Google Gemini is Google’s multimodal AI system integrated across Google Workspace. It supports drafting, summarizing, idea generation, and day-to-day instructional efficiency.
Works natively inside Google Workspace tools
Strong document summarization and ideation capabilities
Supports multimodal inputs (text, images, files)
Secure when used with school accounts
Login here with your Carroll Google account.
Upcoming Trainings
February 6: Intro to Gemini, NotebookLM, and MagicSchool
March 6: Project Showcase w/ Gems and Notebooks
Teachers often have a single article or text that is too complex for some students and too simple for others. Gemini can instantly rewrite text to match different reading levels while keeping the core information the same.
How to do it: Paste an article, historical source, or scientific explanation into Gemini.
Example Prompt: "Rewrite the text below about the Water Cycle for a 3rd-grade reading level. Then, rewrite the same text again for an 8th-grade reading level. Keep the key vocabulary terms (evaporation, condensation, precipitation) in both versions."
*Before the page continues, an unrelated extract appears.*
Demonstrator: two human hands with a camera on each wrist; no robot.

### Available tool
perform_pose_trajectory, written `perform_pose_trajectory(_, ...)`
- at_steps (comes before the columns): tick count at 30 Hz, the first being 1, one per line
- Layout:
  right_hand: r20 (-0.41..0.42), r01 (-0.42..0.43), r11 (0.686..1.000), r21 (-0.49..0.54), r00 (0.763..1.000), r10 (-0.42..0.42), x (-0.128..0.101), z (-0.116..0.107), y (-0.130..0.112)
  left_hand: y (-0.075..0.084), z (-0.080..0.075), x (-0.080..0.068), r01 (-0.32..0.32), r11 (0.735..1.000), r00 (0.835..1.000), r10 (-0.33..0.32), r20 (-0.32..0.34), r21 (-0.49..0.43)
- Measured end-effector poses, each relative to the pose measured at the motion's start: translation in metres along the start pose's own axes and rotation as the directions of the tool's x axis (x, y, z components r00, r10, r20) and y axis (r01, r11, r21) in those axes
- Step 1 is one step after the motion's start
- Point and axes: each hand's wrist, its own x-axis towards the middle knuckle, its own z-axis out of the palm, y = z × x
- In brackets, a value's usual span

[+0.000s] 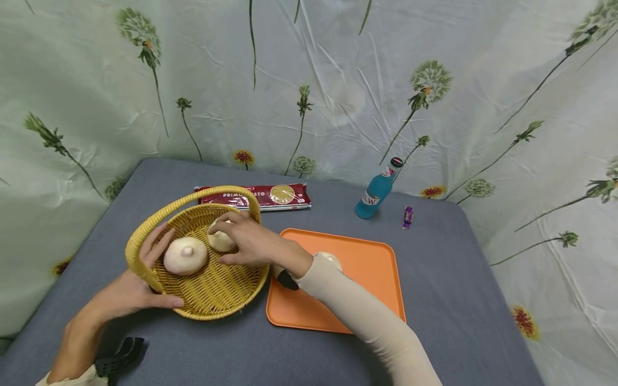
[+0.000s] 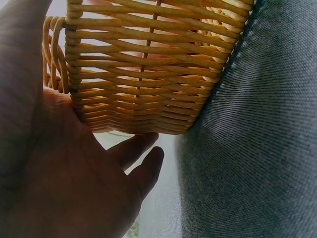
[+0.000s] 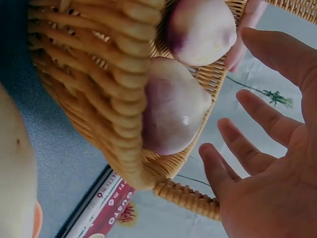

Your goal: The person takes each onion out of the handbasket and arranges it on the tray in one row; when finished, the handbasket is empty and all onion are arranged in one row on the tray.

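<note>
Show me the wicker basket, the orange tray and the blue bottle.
wicker basket [image 1: 222, 300], head view, front rim.
orange tray [image 1: 372, 268], head view, bare middle.
blue bottle [image 1: 374, 195], head view, body near label.

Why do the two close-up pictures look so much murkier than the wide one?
Head view: evenly lit, sharp, edges bent by the wide lens. Left wrist view: the left hand is dark against brightness behind the basket. Right wrist view: the near bun is soft, with a small glare spot.
</note>
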Motion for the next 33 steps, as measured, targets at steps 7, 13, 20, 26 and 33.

Creating detailed rubrics from scratch is tedious. Gemini can generate professional rubrics formatted for immediate use and can even suggest constructive feedback comments for common student errors.
How to do it: Describe the assignment and the criteria you want to assess.
Example Prompt: "Create a grading rubric for a 9th-grade persuasive essay on climate change. It should be on a 4-point scale (Exceeds, Meets, Approaching, Below Standard). Include categories for: Thesis Statement, Use of Evidence, Organization, and Grammar. Put it in a table format."
Sometimes the hardest part of a lesson is getting students interested in the first 5 minutes. Gemini is excellent at brainstorming creative "hooks" or real-world analogies to explain abstract concepts.
How to do it: Ask for a metaphor or an opening activity for a specific topic.
Example Prompt: "I am teaching a lesson on 'cellular respiration' to bored teenagers. Give me 3 creative, real-world analogies to explain how cells get energy, avoiding the usual 'powerhouse of the cell' cliché. Also, suggest a 5-minute opening activity to get them moving."
You can use Gemini to quickly generate checking-for-understanding questions based on your specific lecture notes or a text you are reading in class.
How to do it: Paste your lesson notes or a text passage into the chat.
Example Prompt: "Based on the notes I pasted below about the American Civil War, create a 5-question multiple-choice quiz and 2 short-answer critical thinking questions. Provide an answer key at the bottom."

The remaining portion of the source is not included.